## Work task
Lift out all lines below that contain "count".
»»
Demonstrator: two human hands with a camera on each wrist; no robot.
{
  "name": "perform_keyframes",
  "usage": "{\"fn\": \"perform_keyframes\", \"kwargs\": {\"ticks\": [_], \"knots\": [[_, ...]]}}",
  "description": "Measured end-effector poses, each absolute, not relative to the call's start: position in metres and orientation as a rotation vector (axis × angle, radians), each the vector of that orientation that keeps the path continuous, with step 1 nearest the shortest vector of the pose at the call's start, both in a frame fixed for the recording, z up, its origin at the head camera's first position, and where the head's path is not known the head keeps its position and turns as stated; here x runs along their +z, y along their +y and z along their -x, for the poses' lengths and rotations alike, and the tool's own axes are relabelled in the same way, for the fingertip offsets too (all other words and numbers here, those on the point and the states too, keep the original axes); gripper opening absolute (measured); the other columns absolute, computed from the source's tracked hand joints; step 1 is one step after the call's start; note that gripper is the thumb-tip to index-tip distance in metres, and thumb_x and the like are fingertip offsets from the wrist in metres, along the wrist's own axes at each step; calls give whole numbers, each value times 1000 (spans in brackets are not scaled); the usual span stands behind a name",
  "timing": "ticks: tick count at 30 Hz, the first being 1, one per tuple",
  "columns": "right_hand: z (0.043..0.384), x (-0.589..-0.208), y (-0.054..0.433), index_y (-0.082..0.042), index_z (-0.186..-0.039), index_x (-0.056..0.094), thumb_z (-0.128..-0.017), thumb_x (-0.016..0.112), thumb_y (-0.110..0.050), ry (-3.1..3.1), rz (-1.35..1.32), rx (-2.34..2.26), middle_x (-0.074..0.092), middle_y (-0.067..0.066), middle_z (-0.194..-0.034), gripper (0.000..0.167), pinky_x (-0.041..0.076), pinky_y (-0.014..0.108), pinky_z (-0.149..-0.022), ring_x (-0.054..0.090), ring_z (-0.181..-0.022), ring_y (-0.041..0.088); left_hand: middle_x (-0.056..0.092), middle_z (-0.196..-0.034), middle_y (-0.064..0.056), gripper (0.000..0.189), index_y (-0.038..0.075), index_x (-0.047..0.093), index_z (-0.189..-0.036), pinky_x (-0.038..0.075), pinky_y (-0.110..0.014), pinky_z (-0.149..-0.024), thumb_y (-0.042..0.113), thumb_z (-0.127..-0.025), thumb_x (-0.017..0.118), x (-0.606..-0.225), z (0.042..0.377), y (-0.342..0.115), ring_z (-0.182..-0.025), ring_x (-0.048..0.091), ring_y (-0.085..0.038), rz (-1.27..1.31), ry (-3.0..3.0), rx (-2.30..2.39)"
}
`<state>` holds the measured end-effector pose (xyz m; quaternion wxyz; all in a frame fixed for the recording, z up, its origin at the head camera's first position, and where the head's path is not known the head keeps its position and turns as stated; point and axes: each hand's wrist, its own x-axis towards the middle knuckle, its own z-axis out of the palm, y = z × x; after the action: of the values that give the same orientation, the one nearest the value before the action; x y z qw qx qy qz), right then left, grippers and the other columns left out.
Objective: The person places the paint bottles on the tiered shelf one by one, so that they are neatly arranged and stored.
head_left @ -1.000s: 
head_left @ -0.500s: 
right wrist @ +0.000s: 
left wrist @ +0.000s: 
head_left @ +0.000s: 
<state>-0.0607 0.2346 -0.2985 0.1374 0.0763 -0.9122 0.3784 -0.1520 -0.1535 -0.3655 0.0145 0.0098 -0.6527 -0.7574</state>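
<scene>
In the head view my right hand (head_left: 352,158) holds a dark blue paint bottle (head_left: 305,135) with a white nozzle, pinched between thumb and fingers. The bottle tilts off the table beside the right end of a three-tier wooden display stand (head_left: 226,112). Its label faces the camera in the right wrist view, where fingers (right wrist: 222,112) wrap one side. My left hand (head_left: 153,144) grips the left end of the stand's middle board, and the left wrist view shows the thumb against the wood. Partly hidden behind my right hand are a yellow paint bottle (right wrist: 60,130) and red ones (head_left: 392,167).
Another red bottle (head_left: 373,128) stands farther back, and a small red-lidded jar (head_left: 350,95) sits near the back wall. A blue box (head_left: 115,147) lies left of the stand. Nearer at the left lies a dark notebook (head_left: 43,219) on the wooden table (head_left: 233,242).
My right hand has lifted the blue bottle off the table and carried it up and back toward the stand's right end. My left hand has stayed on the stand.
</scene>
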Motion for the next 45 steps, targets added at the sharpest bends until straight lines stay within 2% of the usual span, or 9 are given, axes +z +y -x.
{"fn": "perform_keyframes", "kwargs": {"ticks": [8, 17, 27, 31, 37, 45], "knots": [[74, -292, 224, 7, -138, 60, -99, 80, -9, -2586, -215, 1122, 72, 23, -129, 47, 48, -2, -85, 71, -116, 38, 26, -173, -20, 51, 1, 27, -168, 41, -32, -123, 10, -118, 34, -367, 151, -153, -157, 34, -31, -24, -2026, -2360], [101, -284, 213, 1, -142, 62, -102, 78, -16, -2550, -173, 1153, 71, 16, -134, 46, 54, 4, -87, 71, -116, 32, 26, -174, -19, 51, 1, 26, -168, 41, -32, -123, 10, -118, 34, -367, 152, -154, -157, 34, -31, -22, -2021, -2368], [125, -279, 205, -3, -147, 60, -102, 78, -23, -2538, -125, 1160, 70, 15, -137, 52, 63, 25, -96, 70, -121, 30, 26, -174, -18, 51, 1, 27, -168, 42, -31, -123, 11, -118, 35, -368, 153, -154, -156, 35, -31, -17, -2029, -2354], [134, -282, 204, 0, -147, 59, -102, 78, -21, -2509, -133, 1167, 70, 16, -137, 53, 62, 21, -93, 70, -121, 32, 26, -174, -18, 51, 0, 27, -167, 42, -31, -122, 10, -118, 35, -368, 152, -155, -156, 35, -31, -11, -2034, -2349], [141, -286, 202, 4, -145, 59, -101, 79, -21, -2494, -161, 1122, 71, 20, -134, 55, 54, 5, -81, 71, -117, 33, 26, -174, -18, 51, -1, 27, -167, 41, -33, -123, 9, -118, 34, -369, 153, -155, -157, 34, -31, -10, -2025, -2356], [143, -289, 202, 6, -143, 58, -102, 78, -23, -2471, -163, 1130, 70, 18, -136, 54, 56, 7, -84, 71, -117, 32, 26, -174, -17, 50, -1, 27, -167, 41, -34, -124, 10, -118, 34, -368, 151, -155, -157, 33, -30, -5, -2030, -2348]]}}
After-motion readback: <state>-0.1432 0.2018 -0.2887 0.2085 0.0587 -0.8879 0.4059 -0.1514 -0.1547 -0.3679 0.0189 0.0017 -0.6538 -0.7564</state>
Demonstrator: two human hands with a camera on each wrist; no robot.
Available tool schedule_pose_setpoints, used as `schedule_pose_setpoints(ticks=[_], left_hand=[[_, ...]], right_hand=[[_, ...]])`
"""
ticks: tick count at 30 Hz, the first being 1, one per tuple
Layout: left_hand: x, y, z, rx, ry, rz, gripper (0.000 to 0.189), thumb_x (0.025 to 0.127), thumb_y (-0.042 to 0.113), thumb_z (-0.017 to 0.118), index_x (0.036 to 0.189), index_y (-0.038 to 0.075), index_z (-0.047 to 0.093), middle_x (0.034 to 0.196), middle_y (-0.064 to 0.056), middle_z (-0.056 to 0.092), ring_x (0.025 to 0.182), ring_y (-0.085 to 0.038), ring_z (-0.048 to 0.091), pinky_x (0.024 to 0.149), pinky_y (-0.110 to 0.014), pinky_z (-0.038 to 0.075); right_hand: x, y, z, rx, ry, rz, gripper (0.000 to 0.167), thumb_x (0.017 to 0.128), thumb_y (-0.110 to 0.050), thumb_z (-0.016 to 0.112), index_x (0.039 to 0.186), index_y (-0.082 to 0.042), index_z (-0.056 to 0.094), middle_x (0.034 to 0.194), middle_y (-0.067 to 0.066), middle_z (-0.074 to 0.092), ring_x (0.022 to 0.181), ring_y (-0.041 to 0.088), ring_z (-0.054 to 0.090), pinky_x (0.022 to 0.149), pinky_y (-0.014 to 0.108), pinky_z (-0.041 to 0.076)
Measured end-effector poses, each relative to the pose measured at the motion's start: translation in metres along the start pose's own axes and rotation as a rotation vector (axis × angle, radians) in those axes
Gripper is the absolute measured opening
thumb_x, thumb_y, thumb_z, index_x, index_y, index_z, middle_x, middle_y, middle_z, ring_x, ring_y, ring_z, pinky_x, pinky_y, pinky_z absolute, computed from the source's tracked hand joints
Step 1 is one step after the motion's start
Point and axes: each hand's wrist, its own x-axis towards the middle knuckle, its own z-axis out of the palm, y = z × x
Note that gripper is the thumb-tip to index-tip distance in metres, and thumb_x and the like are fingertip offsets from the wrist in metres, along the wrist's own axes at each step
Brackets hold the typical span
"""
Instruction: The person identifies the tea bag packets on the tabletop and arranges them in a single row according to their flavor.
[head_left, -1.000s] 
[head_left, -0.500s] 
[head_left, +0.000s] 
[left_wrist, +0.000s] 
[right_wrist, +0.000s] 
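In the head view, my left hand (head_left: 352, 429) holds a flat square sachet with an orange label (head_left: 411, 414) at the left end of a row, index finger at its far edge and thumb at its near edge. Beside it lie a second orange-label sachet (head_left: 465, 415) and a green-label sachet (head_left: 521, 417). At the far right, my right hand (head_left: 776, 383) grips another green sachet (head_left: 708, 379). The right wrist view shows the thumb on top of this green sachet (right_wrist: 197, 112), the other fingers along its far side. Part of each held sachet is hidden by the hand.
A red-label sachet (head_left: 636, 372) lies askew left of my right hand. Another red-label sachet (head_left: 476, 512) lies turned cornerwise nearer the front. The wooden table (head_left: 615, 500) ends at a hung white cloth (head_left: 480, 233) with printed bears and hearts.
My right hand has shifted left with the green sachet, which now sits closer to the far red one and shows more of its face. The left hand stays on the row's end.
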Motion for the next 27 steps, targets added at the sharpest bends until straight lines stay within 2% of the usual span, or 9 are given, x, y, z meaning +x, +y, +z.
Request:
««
## Task output
  "timing": "ticks: tick count at 30 Hz, the first being 1, one per tuple",
ticks: tick count at 30 Hz, the first being 1, one per tuple

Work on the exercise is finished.